Пошел слух, совершенно необоснованный, что причина моего косноязычия – наркотики. Теперь, обдумывая это мучительное происшествие, я неизменно вспоминаю то, что мне даровал Арканзас. В тот момент я поняла, что никогда не смогу забыть своего происхождения. Душа моя неизменно будет оглядываться назад и изумляться, какие горы я сумела преодолеть, какие реки перейти – и какие преграды ожидают меня на дальнейшем пути. Это знание придает мне сил.
17. В самооправдание
Недавно у меня состоялась встреча с четырьмя телевизионными продюсерами, которые хотели получить разрешение снять фильм по одному моему рассказу.

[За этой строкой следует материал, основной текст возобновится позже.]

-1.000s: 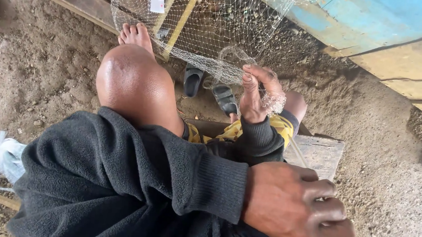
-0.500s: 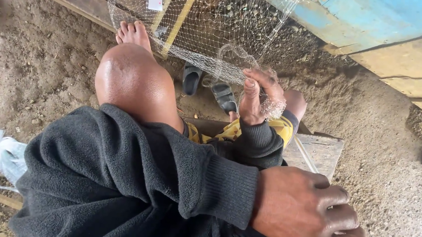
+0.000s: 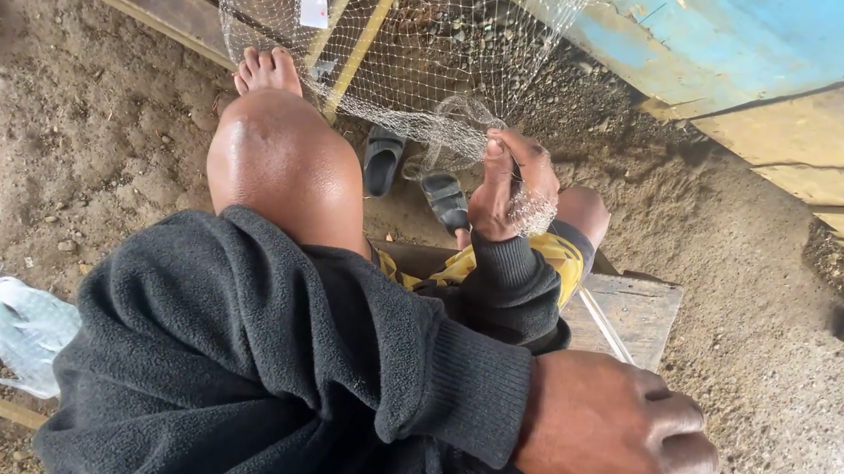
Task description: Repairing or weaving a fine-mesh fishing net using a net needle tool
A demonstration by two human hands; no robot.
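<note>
The right hand (image 3: 511,184) pinches a bunched fold of the fishing net (image 3: 406,55) above the sandy ground, near the wooden board's (image 3: 637,309) far edge, while the left hand (image 3: 617,443) is clenched, empty.

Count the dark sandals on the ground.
2: one sandal lies right of the raised knee; the other sandal sits beside the hand gripping the net.
</note>
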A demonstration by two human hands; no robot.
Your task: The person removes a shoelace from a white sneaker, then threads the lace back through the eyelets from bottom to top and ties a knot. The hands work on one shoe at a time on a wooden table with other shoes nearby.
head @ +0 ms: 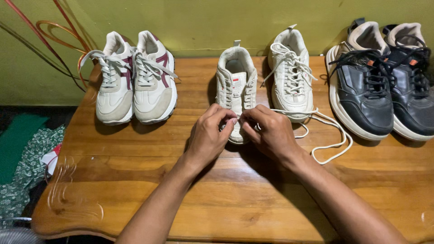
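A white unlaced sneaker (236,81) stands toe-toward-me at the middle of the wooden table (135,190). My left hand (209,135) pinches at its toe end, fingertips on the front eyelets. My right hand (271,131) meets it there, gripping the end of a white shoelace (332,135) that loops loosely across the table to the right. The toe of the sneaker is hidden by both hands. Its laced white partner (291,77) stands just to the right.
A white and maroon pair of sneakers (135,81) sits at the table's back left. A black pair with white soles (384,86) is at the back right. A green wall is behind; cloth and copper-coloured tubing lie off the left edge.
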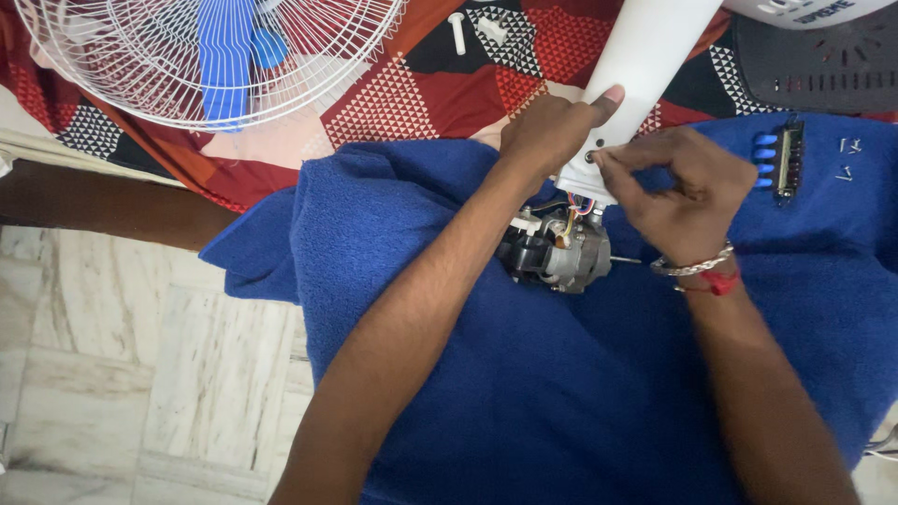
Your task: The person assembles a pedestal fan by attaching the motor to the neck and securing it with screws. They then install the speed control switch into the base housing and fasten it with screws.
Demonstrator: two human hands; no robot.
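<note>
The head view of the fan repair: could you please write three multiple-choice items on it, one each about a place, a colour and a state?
1. Where does the grey fan motor lie?
A. on the blue towel
B. on the tiled floor
C. inside the wire guard

2. What colour are the push buttons on the switch strip?
A. red
B. blue
C. white

3. How is the left hand placed?
A. flat on the floor
B. holding the white housing
C. gripping the guard

Key: 1 A, the motor rests on towel cloth; 2 B, the buttons show blue; 3 B, its thumb presses the housing while the right hand pinches at its lower edge.
</note>
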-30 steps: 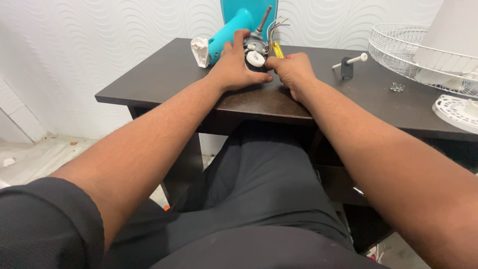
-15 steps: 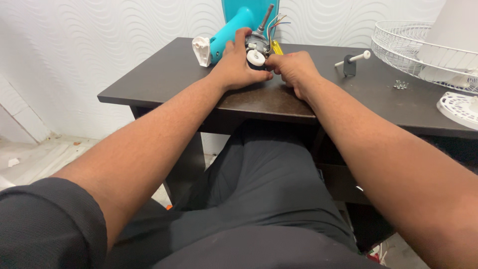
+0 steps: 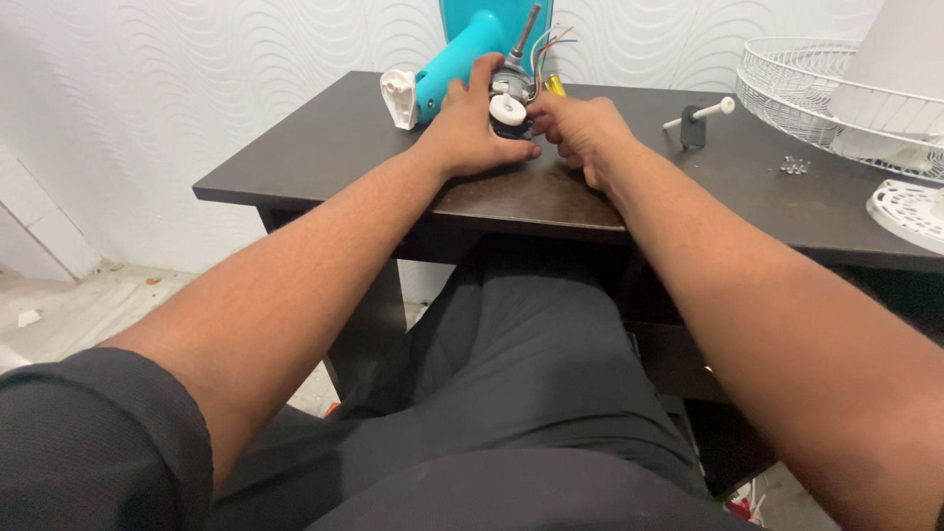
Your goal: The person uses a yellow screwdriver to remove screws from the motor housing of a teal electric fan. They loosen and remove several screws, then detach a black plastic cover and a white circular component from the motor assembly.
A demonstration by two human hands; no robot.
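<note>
Fan motor (image 3: 511, 93) sits near the back edge of the table (image 3: 324, 147), left hand (image 3: 470, 128) on its left, right hand (image 3: 580, 128) on its right, both touching it. The fan neck housing (image 3: 447, 64) lies left of the motor, probably joined to it. Further right is a small bracket with a pin (image 3: 696, 123), then some screws (image 3: 795, 165), and the wire fan guard (image 3: 816, 93) at the far right with a round plastic disc (image 3: 910, 214) in front of it.

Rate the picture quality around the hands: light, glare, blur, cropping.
Head view: even, soft light; a dull sheen on the dark table; left hand, right hand and fan motor reasonably sharp; the white fan guard is cropped at the right edge.
</note>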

Как это часто бывает, главная из этой группы заявила о себе немедленно. В том, кто здесь босс, не оставалось никаких сомнений. Она была невелика ростом, с мимолетной улыбкой и пронзительным голосом. На каждое мое замечание у нее был готов язвительный отклик. Недостаточно ядовитый, чтобы я могла ее приструнить, но достаточно острый, чтобы я понимала: она намерена указать мне мое место, которое явно ниже ее собственного.
Я сказала:
– Я рада, что мы встретились именно в этом ресторане, он один из моих любимых.
Она ответила:
– Я тут сто лет не была, но помню, что в последний мой визит скука тут царила смертная, прямо как в пансионе для старушек. Она огляделась, поморщилась и добавила: – И не похоже, чтобы что-то тут изменилось к лучшему.
Выслушав три ее ядовитых ответа на мои слова, я поинтересовалась:
– Зачем вам это?
Она ответила милым невинным голоском:
– В смысле? А что я такое делаю?
Я ответила:
– Вы исподтишка меня покусываете.
Она рассмеялась:
– Нет, что вы, я просто пытаюсь показать, что вы не можете быть во всем и всегда правы. Да и вообще, люблю я затеять этакую небольшую словесную войнушку. На этом оттачиваешь остроумие, а еще я до жути прямолинейна.
Руки я оставила лежать на коленях, а подбородок опустила на грудь. Приказала себе проявить доброжелательность.
А потом спросила у продюсерши:
– Словесную войнушку? Вы действительно хотите вызвать меня на словесный поединок?
Она храбро ответила:
– Да, хочу, хочу, хочу.
– А я этого не хочу, и вообще, давайте говорить о деле, ради чего и собрались. Ваша компания просит разрешения использовать мой рассказ как основу для телевизионной постановки. Вынуждена сказать «нет»: я не согласна.
Она удивилась:
– Мы же вам еще даже и предложения не сделали.